Liberdade ou opressão? O culto à forma física no século XXI
Enviada em 18/11/2020
Sem dúvida esse acesso rápido a informações trouxe muito mais do que apenas benefícios, podemos constatar isso pela forma que muitas pessoas (principalmente mulheres) veem os padrões de beleza atualmente. Barriga magra, cabelo em um determinado corte, tamanho de braços, coxas e afins; pessoas todos os anos se submetem a cirurgias mais baratas ou dietas perigosas para atingir um determinado padrão imposto pela mídia, vindo de modelos, cantoras e celebridades em geral que nos inspiram. Porém, não se pode deixar o corpo de outras pessoas determinar como o de certo alguém pode ser. Ademais, caso realmente se queira emagrecer por questões relacionadas a saúde, tem que ser por métodos corretos e de forma saudável.
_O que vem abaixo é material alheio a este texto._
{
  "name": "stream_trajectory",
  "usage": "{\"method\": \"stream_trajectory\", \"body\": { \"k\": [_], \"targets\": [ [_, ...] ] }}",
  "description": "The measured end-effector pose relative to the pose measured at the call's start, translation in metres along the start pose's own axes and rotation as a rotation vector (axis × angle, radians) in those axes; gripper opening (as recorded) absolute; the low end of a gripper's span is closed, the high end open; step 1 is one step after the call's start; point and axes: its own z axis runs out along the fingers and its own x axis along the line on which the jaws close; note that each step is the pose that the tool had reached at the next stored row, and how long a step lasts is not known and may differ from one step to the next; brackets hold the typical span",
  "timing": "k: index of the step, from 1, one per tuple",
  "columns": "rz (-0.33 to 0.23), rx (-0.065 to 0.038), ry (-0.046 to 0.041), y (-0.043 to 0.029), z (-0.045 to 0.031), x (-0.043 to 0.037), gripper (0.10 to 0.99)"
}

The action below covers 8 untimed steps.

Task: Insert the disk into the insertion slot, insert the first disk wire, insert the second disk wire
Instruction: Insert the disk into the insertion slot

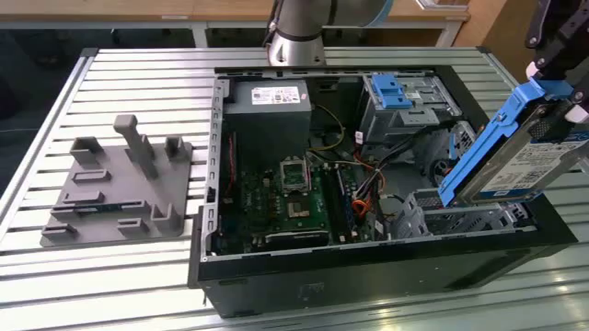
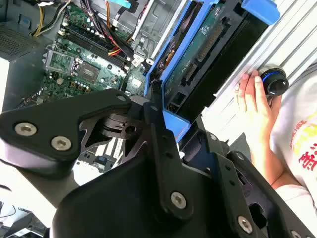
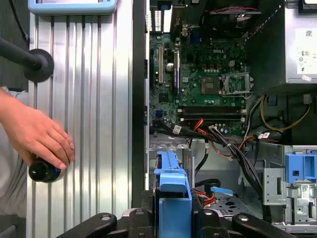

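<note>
Fixture (image 1: 120, 186): grey, on the desk (image 1: 138, 89), near its edge at the exterior view's left.
Case (image 1: 368, 279): open, mid-desk.
Slot (image 1: 460, 215): inside the case, toward the desk's edge at the exterior view's right; not yet filled.
Disk (image 1: 511, 148): tilted above the slot, lower end close to it.
Gripper (image 3: 173, 210): clenched on the disk's blue frame.
Risk: I judge the tilted disk may catch the slot's rim or the wires (image 1: 368, 186) nearby, and jam.
Writing: white label (image 1: 534, 172) on the disk; its print is too small to read.

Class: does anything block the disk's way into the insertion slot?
Nothing visible does. The disk hangs tilted in the gripper, its lower end right over the insertion slot; the cables lie to the exterior view's left of it.
</note>
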Motion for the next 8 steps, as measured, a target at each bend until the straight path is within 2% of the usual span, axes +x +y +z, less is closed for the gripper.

Bem como o amor próprio está cada vez mais longe de ser alcançado, pois muitos acreditam que para se amar tem que ter o corpo ideal. À medida que o se amar da forma como é está sumindo, também existem pessoas que cometem bullying (seja ele virtual pelas redes sociais ou pessoalmente) com o corpo alheio, exatamente por existir esses estereótipos impostos pela mídia.
Como também existem pessoas que querem quebrar esses moldes de corpo perfeito, pessoas que querem mostrar que o se aceitar é melhor do que tentar mudar para agradar os outros. Por exemplo a cantora Lizzo, que quebrando padrões mostra seu corpo sem medo na internet, e sempre está falando sobre o tipo de corpo que ela julga ser ideal. “Então, eu tenho malhado de forma consistente nos últimos cinco anos. E pode ser uma surpresa para todos vocês não estar malhando para ter o seu tipo de corpo ideal”, a cantora de 32 anos falou em um vídeo. “Estou malhando para ter meu tipo de corpo ideal. […] porque sou bonita, sou forte, faço o meu trabalho e continuo no meu trabalho". Tal qual saúde não depende de aparência.
Essa quebra de padrões que muitas pessoas estão começando pode ajudar a por fim nesse esteriotipo do que é ou não um corpo perfeito.